Promovido por el Grupo de Seguimiento a Reparaciones a Víctimas de Esterilizaciones Forzadas (GREF),el 9 y 10 de diciembre se realizó en Lima un encuentro de mujeres que fueron víctimas de esterilizaciones forzadas. Asistieron representantes de las dos organizaciones que llevan años demandando justicia por el daño sufrido, y que organizan su trabajo desde Anta (Cusco) y Huancabamba (Piura). También fueron convocadasuna organización nueva, con base en Chumbivilcas, y mujeres no organizadas de Ayacucho y Lima.

No es usual que estas mujeres se encuentren. Esta vez fueron varios los motivos que las congregaron. En primer lugar, la necesidad de discutir y definir una agenda común, en la búsqueda de verdad, justicia y reparación. En este contexto, además, las dos organizaciones antes mencionadas recibieron el Premio Especial de la Coordinadora Nacional de Derechos Humanos, en reconocimiento a su lucha indesmayable de casi dos décadas. Por último, fueron las invitadas principales en el lanzamiento del Proyecto Quipu, una iniciativa cuyo objetivo es dar a conocer virtualmente las historias de las víctimas.

Durante el encuentro hubo espacio para que las participantes dialogaran entre ellas, con los medios de comunicación y con la directora general de Defensa Pública y Acceso a la Justicia, María de Lourdes Zamudio, quien, acompañada de dos funcionarias, explicó a las mujeres la forma en que se implementará el Registro de Víctimas de Esterilizaciones Forzadas, y recogió de ellas inquietudes y sugerencias.

Este conjunto de actividades de fin de año coinciden con algunas decisiones importantes adoptadas por el gobierno nacional. En primer lugar, la emisión, en noviembre, del Decreto Supremo N°006-2015-JUS, mediante el cual se declaró de interés nacional la atención a las víctimas de esterilizaciones forzadas, y se definieron medidas de atención legal, médica y psicológica. Posteriormente, en diciembre, el ministerio de Justicia y Derechos Humanos estableció el procedimiento para la elaboración del antes mencionado registro, mientras que el ministerio de la Mujer y Poblaciones Vulnerables estableció lineamientos para la atención psicosocial de estas víctimas en los Centros de Emergencia Mujer.

La rapidez con la que esta regulación fue expedida revela la voluntad política del gobierno. Si bien hubiera sido deseable que esta se expresara antes, dado que fue ofrecida en la anterior campaña electoral, las mencionadas decisiones constituyen avances en la dirección correcta. Expresan un reconocimiento oficial de las afectaciones infringidas y también el deber del Estado de responder ante ello, aunque esta respuesta se limita por ahora al campo de la atención, y no avanza hacia el reconocimiento de reparaciones.

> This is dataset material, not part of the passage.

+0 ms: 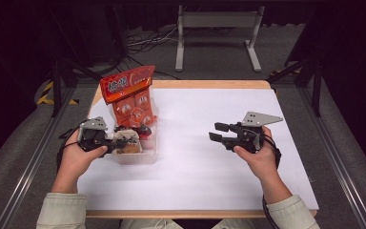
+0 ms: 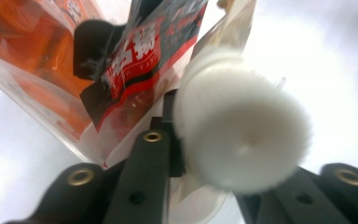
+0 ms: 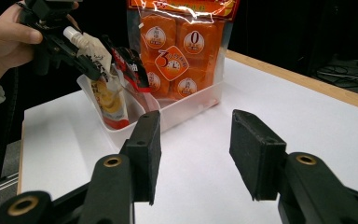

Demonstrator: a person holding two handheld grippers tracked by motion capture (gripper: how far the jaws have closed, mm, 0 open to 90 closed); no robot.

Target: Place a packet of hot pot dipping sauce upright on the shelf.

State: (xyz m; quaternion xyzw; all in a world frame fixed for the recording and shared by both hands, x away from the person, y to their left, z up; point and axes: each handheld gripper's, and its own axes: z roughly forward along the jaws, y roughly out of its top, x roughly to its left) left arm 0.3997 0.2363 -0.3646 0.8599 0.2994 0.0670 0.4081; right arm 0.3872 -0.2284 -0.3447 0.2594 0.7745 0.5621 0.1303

Son varios los desafíos que esta lucha enfrentará durante el año 2016. En primer lugar, hacer funcionar el registro de víctimas de esterilizaciones forzadas, garantizando que su implementación sea accesible a las afectadas. Esta meta se logrará si las autoridades encargadas asumen las recomendaciones planteadas por las propias participantes: Registrar en las zonas donde están las mujeres, empleando el idioma de origen, verificando la información con criterios amplios y basándose en el principio de la buena fe, entre otras. En segundo lugar, habrá que observar los planteamientos que sobre el tema hagan las organizaciones políticas que participan en el proceso electoral en curso. Y, en todo caso, brindarles la información necesaria para que formulen propuestas que permitan avanzar a partir de lo hoy existente. Por último, la demanda por reparaciones continuará siendo un elemento central de la agenda de trabajo de las organizaciones de mujeres afectadas y del GREF. Estas son las tareas que nos convocarán el año 2016.